## Exercise directions:
Transcribe the data below verbatim from the line with "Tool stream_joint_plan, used" to the line with "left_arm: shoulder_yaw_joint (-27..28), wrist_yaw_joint". Include both of those lines.

## Records shown:

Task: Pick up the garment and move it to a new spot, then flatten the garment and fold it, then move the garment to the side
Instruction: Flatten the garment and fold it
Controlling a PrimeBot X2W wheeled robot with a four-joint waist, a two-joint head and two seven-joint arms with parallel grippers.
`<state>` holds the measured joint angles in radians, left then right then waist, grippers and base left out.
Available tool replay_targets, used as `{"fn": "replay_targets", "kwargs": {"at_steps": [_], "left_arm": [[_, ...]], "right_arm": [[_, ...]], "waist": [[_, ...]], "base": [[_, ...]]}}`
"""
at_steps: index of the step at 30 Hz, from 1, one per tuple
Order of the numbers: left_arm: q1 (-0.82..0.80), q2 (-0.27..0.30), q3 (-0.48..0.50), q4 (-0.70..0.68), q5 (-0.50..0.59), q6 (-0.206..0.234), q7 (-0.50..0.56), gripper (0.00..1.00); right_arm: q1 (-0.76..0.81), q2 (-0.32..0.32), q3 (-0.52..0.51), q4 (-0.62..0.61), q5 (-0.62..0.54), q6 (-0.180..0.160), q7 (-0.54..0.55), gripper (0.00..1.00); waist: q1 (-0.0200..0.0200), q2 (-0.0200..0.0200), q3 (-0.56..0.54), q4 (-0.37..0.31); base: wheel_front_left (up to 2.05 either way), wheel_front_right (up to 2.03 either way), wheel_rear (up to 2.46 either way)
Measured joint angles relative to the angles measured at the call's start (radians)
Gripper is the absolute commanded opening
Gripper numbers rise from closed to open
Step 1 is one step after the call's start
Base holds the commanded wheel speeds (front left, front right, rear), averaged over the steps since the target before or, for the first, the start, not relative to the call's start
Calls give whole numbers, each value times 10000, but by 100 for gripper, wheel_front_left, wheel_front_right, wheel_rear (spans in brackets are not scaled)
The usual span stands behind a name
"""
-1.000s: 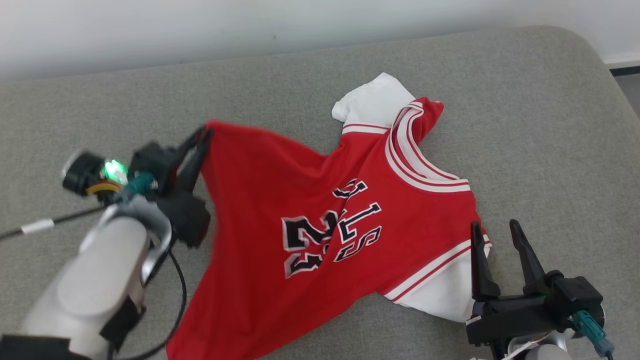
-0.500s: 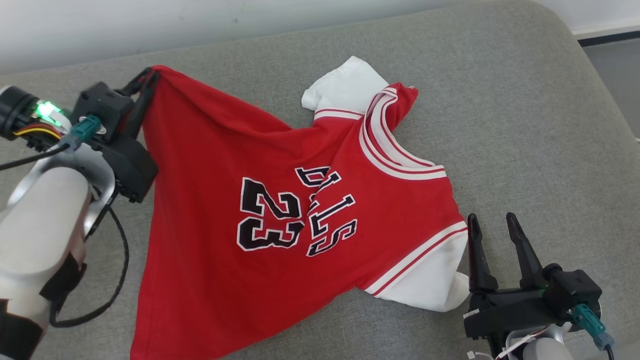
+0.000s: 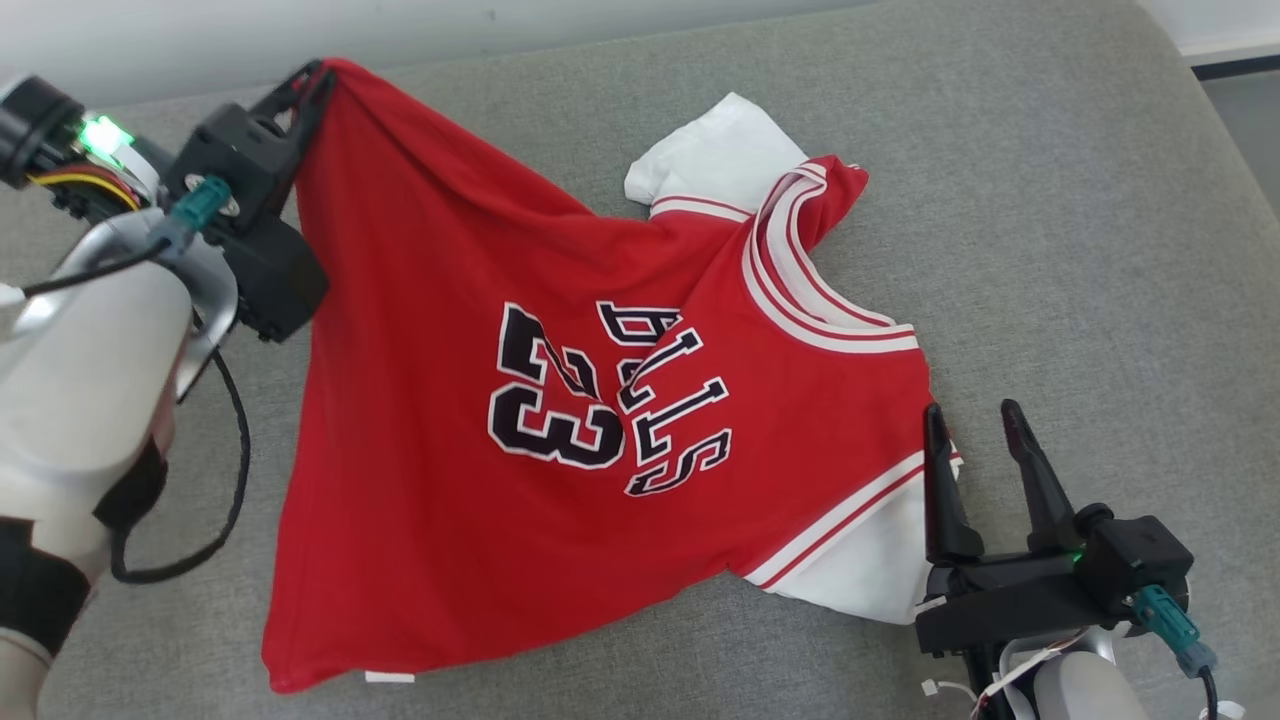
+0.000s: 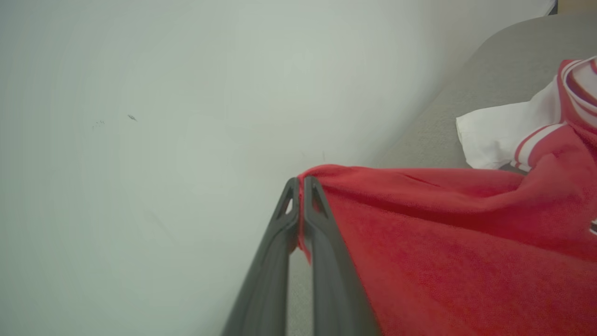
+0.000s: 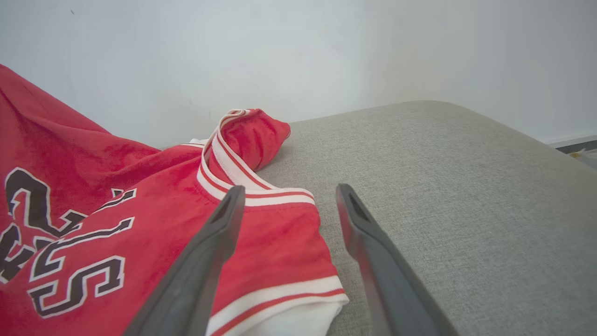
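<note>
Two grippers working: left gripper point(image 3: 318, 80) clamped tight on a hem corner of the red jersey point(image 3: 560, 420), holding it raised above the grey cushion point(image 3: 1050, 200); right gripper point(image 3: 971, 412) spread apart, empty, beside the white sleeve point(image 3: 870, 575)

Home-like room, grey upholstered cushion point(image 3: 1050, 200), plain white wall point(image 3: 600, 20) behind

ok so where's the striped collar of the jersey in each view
Head view: the striped collar of the jersey sits right of centre, in the upper half.
Left wrist view: at the right edge, near the top.
Right wrist view: left of centre, curving up to a red fold.
Shared landmark: the grey cushion lies bare right beside the collar in all three.
</note>
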<state>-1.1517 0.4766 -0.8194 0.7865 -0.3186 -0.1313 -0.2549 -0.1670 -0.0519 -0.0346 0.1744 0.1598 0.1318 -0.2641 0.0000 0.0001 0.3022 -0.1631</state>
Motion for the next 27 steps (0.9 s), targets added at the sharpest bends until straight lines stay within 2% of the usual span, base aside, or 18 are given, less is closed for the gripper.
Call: {"fn": "replay_targets", "kwargs": {"at_steps": [4, 5, 6, 7, 10, 15, 17, 25, 27], "left_arm": [[-317, -8, -201, 326, -198, 0, -50, 0], [-326, -10, -219, 454, -259, 0, -54, 43], [-326, -2, -253, 596, -320, 0, -67, 96], [-319, 15, -311, 732, -374, 0, -67, 100], [-180, 31, -445, 825, -650, 0, -75, 100], [500, 278, -514, 305, -1225, 0, -75, 100], [782, 370, -188, -67, -1503, 8, -75, 100], [2613, 443, 932, -2282, -1900, 635, -77, 100], [3293, 525, 1277, -2955, -1983, 918, -75, 100]], "right_arm": [[-23, 2, 128, 38, 84, 0, 0, 100], [-12, 0, 144, 38, 96, 0, 0, 100], [2, 0, 148, 44, 121, 0, 0, 100], [20, -2, 142, 59, 142, 0, 0, 100], [55, 4, 128, 94, 167, 0, 0, 100], [244, -2, 15, 67, 236, 0, 0, 100], [296, 4, -65, 54, 230, 0, 0, 100], [848, 0, -430, 107, 2, 0, 0, 100], [1074, 6, -483, 142, -104, 0, 0, 100]], "waist": [[0, 0, 17, -128], [0, 0, 10, -162], [0, 0, 0, -190], [0, 0, -20, -209], [0, 0, -107, -209], [0, 0, -265, -2], [0, 0, -347, 141], [-1, -1, -893, 691], [-1, -1, -1088, 857]], "base": [[0, 0, 0], [0, 0, 0], [0, 0, 0], [0, 0, 0], [0, 0, 0], [0, 0, 0], [0, 0, 0], [0, 0, 0], [0, 0, 0]]}}
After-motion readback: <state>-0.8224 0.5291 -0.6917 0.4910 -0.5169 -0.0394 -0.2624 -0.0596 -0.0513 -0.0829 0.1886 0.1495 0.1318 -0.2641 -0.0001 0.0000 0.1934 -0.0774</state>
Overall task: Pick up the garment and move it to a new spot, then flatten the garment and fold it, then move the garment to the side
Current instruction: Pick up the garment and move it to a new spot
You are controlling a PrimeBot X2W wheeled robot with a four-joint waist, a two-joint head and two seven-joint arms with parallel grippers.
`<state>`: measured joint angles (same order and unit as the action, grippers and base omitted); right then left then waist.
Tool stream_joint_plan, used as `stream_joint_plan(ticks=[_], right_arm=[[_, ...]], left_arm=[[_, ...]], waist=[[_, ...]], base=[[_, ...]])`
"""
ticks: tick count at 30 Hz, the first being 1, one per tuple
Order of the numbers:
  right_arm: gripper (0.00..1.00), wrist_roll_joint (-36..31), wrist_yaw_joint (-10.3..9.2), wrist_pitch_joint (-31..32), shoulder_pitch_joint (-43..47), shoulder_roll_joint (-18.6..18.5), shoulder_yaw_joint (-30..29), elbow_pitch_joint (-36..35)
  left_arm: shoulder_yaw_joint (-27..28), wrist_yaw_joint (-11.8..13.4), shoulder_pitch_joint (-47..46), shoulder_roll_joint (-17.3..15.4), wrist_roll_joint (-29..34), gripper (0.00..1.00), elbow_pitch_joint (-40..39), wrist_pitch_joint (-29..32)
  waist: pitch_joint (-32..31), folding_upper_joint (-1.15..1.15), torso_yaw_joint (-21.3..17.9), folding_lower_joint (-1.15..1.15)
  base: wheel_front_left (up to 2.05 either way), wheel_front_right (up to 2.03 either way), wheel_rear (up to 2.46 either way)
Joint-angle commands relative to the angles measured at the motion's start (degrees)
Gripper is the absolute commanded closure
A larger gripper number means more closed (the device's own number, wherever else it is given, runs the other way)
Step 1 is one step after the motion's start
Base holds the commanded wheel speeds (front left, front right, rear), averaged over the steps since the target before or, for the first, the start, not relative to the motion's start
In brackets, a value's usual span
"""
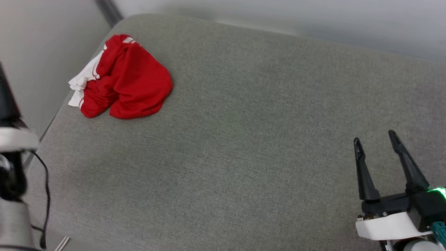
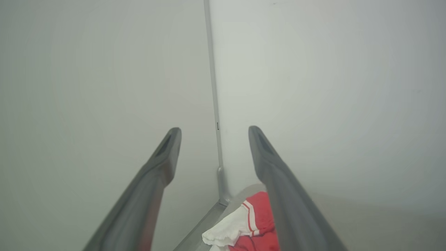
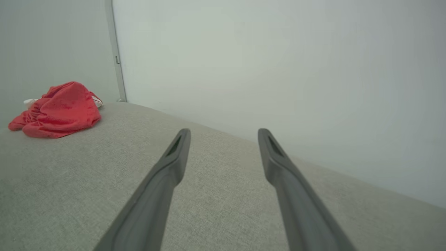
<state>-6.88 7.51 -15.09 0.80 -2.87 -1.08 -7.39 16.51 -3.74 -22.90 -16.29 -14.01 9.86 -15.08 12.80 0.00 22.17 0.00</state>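
Two grippers hang with fingers spread wide and nothing between them, over a grey fabric cushion (image 1: 244,167). The garment (image 1: 125,78) lies crumpled in a heap near the cushion's far left corner, as seen from the head. Most of the heap is red cloth. A white sleeve edged with red-and-white stripes spills from its left side, close to the cushion's edge.

The right gripper (image 1: 374,137) sits at the lower right of the head view with its two dark fingers pointing up the picture, well apart from the garment. A green light (image 1: 439,191) glows at its base. In the right wrist view its fingers hover over bare cushion, with the red heap far off to the upper left against a pale wall (image 3: 278,52).

The left gripper (image 2: 215,129) points at the corner of the room, where a grey strip (image 2: 213,87) runs down the wall. The white sleeve and a patch of red show low between its fingers, partly behind the right-hand one, and neither finger touches the cloth.

At the head view's left edge the left arm (image 1: 10,167) is blurred, with a black cable (image 1: 47,195) trailing beside it.
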Motion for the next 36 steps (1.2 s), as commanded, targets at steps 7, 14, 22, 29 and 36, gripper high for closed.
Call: stream_joint_plan(ticks=[7,14,22,29,36], right_arm=[[0.0,-3.61,-0.04,-0.12,-5.01,-0.01,-1.63,-3.75],[0.0,-6.16,-0.04,-0.11,-7.42,-0.01,-2.21,-7.45],[0.0,-7.75,-0.04,-0.11,-9.39,-0.2,-1.54,-10.85],[0.0,-8.35,-0.04,-0.12,-10.26,-0.66,-1.62,-12.33],[0.0,-8.34,-0.04,-0.11,-10.54,-0.76,-2.04,-12.62]], left_arm=[[-0.2,-3.34,-18.63,-10.55,-6.58,0.0,12.9,0.69],[-10.81,-3.56,-28.41,-18.82,-17.29,0.0,20.36,11.06],[-26.11,-3.58,-30.65,-26.71,-35.13,0.0,20.91,32.28],[-35.12,-3.59,-30.83,-30.86,-46.64,0.0,20.75,46.96],[-40.47,-3.6,-31.52,-30.25,-50.5,0.0,23.73,53.02]], waist=[[12.89,0.0,-3.71,0.0],[18.64,0.0,-4.9,0.0],[22.72,0.0,-6.42,0.0],[25.79,0.0,-7.76,0.0],[28.01,0.0,-8.49,0.0]], base=[[0.0,0.0,0.0],[0.0,0.0,0.0],[0.0,0.0,0.0],[0.0,0.0,0.0],[0.0,0.0,0.0]])
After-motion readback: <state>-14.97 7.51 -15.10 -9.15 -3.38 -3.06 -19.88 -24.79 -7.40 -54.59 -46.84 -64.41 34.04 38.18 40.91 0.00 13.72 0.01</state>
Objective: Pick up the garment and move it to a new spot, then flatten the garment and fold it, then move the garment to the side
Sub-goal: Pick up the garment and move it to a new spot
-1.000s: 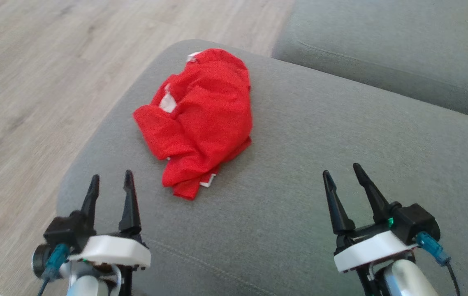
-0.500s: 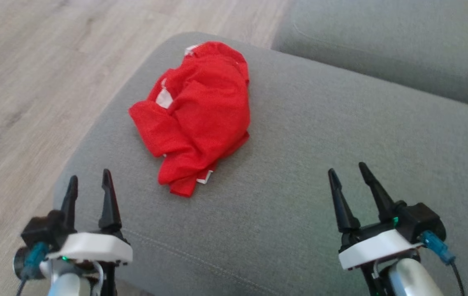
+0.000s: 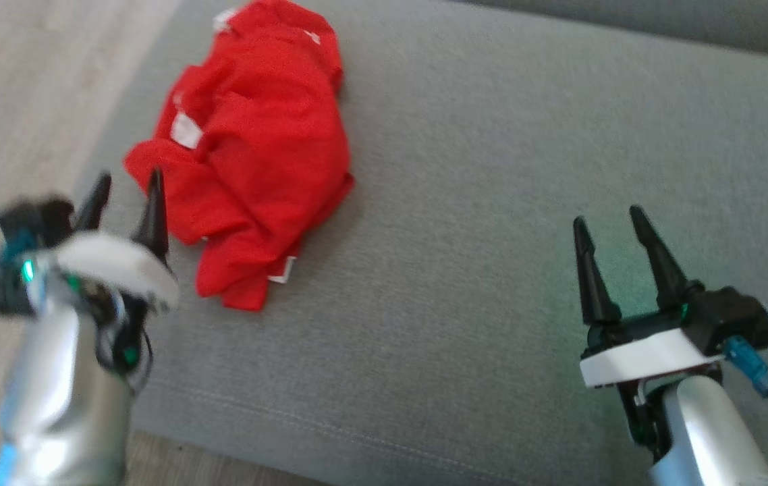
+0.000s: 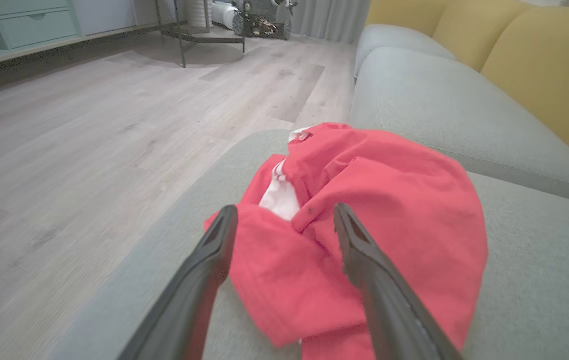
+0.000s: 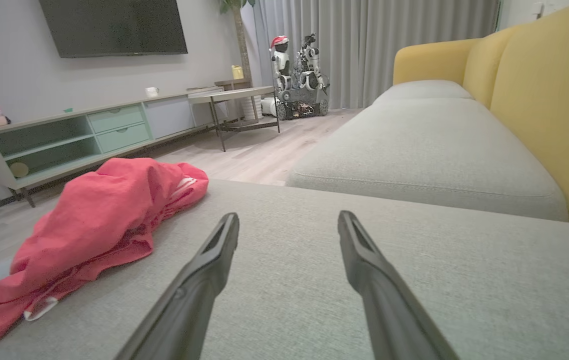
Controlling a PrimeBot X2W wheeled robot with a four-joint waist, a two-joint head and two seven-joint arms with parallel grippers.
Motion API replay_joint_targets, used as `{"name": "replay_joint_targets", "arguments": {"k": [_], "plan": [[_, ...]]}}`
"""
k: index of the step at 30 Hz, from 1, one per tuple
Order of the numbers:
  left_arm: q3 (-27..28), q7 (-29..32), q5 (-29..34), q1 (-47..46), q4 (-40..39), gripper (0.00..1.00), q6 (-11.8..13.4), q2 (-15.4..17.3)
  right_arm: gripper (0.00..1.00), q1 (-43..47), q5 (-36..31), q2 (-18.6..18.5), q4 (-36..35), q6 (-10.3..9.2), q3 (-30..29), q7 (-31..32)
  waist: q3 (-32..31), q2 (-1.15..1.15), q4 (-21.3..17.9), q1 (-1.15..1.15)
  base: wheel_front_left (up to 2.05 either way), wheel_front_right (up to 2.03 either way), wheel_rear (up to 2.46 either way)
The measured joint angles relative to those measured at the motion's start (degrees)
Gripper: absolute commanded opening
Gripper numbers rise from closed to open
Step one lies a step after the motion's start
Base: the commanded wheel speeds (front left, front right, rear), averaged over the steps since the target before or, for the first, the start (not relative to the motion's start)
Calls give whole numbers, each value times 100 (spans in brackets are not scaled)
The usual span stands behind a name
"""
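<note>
A crumpled red garment with white trim lies in a heap on the grey sofa cushion, near its left edge. My left gripper is open and raised just beside the heap's near-left corner; in the left wrist view its fingers frame the red garment without touching it. My right gripper stands open over bare cushion, well right of the heap. In the right wrist view the garment lies off to the left of the gripper.
Wood floor drops away left of the cushion. A second grey cushion and yellow backrests lie beyond. A sideboard, a small table and a parked robot stand across the room.
The head camera has tipped down and the picture shifted. My left arm has risen and swung forward to the garment's near-left edge. The garment lies unchanged; the right gripper holds its pose.
</note>
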Motion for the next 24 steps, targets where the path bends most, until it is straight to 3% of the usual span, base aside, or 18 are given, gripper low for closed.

## Your response:
Tool stream_joint_plan, used as `stream_joint_plan(ticks=[_], right_arm=[[_, ...]], left_arm=[[_, ...]], waist=[[_, ...]], base=[[_, ...]])`
"""
ticks: tick count at 30 Hz, the first being 1, one per tuple
Order of the numbers:
  right_arm: gripper (0.00..1.00), wrist_roll_joint (-36..31), wrist_yaw_joint (-10.3..9.2), wrist_pitch_joint (-31..32), shoulder_pitch_joint (-43..47), shoulder_roll_joint (-18.6..18.5), shoulder_yaw_joint (-30..29), elbow_pitch_joint (-36..35)
  left_arm: shoulder_yaw_joint (-27..28), wrist_yaw_joint (-11.8..13.4), shoulder_pitch_joint (-47..46), shoulder_roll_joint (-17.3..15.4), wrist_roll_joint (-29..34), gripper (0.00..1.00), elbow_pitch_joint (-40..39), wrist_pitch_joint (-29..32)

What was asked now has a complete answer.